Análise revela que ações e retórica do ex-presidente dos EUA consolidam sua caracterização como fascista do século 21

Estudo detalha como Trump cumpriu os elementos faltantes para ser considerado fascista, destacando seu caráter totalitário.
Trump fascista: elementos essenciais que consolidam a definição
O debate sobre a classificação de Donald Trump como fascista do século 21 ganhou novos contornos com a constatação de que o ex-presidente dos Estados Unidos preencheu os requisitos que antes pareciam ausentes, como a existência de uma milícia violenta e uma retórica internacional agressiva e expansionista. O historiador Rui Tavares destaca que o surgimento do ICE, um corpo policial militarizado focado em perseguição e intimidação, aliado a ataques verbais e políticos contra países como Venezuela e propostas de anexação da Groenlândia e Canadá, são evidências claras desse processo.
A transformação da retórica política e o impacto no cenário global
Desde o início do seu mandato, Trump adotou discursos que ultrapassaram a esfera nacional, sinalizando intenções de influência e domínio que remetem às práticas fascistas históricas. A retórica sobre anexações territoriais mostra uma postura agressiva e expansionista que rompe com a tradição diplomática contemporânea, trazendo preocupações sobre a estabilidade internacional. A observação de especialistas indica que tais discursos não são meramente provocativos, mas refletem uma pulsão política que demanda atenção urgente.

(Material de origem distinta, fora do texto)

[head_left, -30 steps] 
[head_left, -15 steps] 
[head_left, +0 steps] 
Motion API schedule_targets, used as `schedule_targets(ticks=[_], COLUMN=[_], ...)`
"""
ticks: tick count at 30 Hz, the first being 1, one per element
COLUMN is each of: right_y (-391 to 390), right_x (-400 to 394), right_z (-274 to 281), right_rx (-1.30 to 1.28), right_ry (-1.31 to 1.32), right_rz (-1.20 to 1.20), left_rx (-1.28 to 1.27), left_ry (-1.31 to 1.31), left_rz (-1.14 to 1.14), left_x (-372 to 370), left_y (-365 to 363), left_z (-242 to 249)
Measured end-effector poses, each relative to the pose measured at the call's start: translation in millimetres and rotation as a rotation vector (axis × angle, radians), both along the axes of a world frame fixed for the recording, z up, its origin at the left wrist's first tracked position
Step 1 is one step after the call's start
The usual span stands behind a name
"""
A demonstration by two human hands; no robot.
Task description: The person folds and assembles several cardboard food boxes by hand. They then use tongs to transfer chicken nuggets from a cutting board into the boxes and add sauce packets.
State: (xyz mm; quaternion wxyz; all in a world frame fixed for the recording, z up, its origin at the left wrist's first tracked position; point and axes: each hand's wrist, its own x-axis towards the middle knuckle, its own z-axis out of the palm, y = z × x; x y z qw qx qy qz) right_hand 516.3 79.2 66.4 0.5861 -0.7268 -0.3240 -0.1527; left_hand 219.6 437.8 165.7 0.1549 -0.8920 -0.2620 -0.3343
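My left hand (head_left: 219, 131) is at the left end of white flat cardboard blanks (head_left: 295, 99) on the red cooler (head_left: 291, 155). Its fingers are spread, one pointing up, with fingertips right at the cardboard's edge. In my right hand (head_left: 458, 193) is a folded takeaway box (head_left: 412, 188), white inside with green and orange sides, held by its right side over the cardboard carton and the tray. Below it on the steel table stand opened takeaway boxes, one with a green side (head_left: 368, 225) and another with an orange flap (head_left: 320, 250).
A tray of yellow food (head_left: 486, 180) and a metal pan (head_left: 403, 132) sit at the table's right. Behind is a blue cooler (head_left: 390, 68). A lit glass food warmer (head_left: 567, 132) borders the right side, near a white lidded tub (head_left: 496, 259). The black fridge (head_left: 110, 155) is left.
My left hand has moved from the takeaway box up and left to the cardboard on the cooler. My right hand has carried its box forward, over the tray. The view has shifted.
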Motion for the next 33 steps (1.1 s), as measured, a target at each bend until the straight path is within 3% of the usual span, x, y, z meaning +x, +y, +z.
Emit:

Diferenças entre autoritarismo e totalitarismo no contexto Trump
Rui Tavares levanta uma análise profunda sobre a natureza da pulsão política de Trump, sugerindo que ela ultrapassa o autoritarismo tradicional e se aproxima de um modelo totalitário. Enquanto regimes autoritários impõem uma verdade estável a ser seguida pela população, o totalitarismo é marcado pela instabilidade e imprevisibilidade, onde verdades podem mudar conforme os caprichos do líder, gerando um ambiente social e político desestruturante. Essa distinção é crucial para compreender os riscos associados ao movimento político liderado por Trump.
O papel das milícias e forças paramilitares na consolidação do fascismo
Um dos pontos centrais para a caracterização de Trump como fascista é a utilização de grupos como o ICE, que atua com táticas militarizadas para perseguir minorias e opositores, violando direitos e criando um clima de medo e repressão. Essa estrutura paramilitar, típica de regimes fascistas, reforça o controle social e político por meio da violência institucionalizada e da intimidação, configurando um cenário preocupante para as bases democráticas dos Estados Unidos.

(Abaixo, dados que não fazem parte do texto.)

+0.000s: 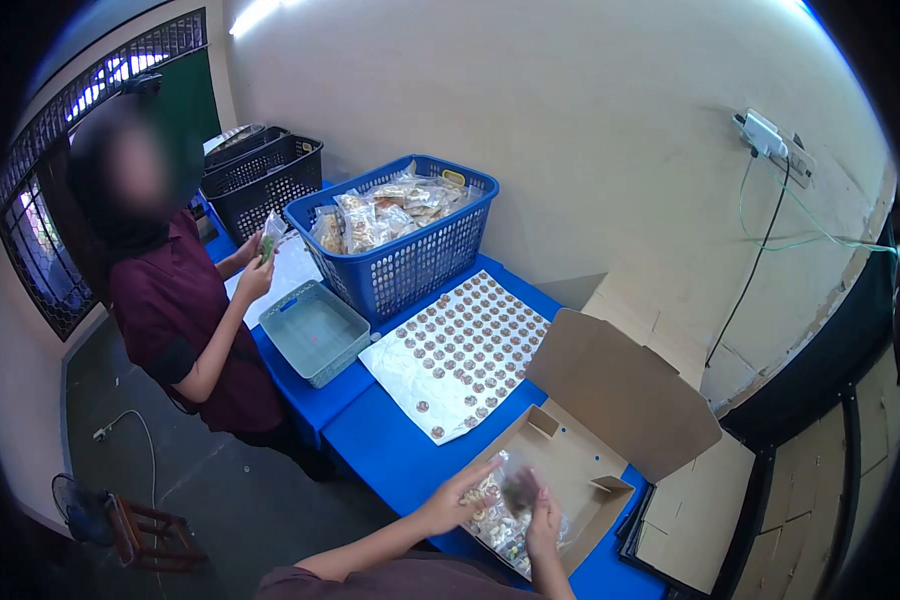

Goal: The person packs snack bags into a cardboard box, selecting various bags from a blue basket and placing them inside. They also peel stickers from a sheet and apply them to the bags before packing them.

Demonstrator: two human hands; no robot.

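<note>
Over an open cardboard box (580,440), my left hand (450,503) and my right hand (543,525) hold a clear plastic packet (515,485) between them. My left fingers are closed at its left edge, and my right fingers grip its right side. Something dark, smeared by motion, shows at the packet's upper part. Below the hands, several clear packets with pale contents (500,530) lie in the box. Beyond the box, a white sheet of round brown stickers (460,350) lies on the blue table (370,440), with part of its near-left area bare of stickers.
A blue basket (410,280) full of packets stands by the wall, beside a grey-green tray (315,335) and black baskets (270,190). At left, a co-worker (185,300) holds a small packet (271,235). Flattened cardboard (700,510) is at right; cables hang from a wall socket (765,135).
</note>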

Implicações para a análise política e o futuro da democracia
Negar a classificação de Trump como fascista, segundo o historiador, complica a compreensão dos fenômenos políticos atuais e impede a adoção de medidas adequadas para enfrentar as ameaças que seu movimento representa. Reconhecer a natureza totalitária de sua pulsão política é fundamental para alertar a sociedade e os governos sobre os perigos da instabilidade e da desestruturação das normativas democráticas, que podem ter repercussões globais, como evidenciado nas tensões envolvendo a Groenlândia e outras regiões.